Show every line from the entries that follow which holds the word "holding".

___ Material to process

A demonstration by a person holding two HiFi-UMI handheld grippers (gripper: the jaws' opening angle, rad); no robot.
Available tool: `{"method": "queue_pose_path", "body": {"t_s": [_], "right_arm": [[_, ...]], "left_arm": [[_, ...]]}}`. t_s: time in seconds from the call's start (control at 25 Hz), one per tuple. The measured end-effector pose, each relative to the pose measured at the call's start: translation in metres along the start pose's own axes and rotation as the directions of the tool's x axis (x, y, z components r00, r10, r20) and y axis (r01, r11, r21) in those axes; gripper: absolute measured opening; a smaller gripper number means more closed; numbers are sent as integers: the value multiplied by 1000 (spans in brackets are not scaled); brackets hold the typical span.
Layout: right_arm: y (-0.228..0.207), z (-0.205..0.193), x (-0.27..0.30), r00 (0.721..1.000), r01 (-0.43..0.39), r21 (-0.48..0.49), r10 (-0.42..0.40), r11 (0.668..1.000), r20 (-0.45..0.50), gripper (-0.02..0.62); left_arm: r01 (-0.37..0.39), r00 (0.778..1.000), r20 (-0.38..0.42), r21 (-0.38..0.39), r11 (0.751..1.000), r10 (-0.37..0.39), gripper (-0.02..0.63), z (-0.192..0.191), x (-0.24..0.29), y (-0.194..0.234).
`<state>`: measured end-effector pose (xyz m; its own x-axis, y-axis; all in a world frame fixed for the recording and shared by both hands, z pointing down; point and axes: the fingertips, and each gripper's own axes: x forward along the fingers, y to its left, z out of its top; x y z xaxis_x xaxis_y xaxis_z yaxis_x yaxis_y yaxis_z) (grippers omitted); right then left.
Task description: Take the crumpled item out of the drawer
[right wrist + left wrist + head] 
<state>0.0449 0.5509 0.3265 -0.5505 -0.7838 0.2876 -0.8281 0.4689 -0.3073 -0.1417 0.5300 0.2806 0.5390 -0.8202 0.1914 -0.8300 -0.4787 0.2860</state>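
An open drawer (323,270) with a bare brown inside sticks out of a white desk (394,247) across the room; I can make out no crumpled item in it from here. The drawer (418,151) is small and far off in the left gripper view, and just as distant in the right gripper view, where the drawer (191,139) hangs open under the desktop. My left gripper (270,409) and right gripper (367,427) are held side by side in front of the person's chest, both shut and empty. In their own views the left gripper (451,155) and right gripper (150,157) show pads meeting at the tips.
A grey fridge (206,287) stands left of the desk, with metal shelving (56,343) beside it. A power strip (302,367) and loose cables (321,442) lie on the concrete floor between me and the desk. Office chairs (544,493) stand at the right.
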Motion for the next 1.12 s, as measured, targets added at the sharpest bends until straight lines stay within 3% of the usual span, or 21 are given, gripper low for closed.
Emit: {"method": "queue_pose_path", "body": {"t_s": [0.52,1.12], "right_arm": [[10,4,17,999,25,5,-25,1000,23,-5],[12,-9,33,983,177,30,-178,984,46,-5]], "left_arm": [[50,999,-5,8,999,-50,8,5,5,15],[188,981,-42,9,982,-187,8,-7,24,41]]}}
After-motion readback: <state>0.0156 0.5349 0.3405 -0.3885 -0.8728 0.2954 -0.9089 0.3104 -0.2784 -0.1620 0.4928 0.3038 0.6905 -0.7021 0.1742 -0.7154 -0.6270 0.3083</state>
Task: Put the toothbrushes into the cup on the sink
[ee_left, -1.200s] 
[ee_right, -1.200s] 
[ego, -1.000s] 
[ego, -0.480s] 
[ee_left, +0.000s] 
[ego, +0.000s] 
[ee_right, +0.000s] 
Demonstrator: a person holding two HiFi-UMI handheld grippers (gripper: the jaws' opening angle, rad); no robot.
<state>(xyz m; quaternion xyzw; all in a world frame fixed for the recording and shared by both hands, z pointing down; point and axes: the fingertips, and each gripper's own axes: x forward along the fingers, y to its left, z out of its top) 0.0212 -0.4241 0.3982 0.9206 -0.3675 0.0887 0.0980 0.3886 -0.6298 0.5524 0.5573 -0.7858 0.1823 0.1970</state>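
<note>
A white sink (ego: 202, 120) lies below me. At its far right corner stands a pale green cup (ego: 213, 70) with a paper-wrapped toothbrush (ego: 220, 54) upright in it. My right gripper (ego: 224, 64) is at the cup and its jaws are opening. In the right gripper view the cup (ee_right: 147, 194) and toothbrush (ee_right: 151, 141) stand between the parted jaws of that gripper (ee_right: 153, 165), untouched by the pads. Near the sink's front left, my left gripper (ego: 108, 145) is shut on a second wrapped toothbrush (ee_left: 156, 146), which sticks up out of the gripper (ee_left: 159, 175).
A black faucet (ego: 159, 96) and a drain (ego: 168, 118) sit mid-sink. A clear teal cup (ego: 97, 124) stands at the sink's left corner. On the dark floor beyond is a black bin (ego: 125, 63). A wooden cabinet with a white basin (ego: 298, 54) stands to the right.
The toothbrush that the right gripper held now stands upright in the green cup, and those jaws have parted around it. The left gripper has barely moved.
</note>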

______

### Answer to this problem
A demonstration by a person holding two HiFi-UMI handheld grippers (gripper: the jaws' opening angle, rad); no robot.
Demonstrator: a person holding two HiFi-UMI handheld grippers (gripper: the jaws' opening angle, rad); no robot.

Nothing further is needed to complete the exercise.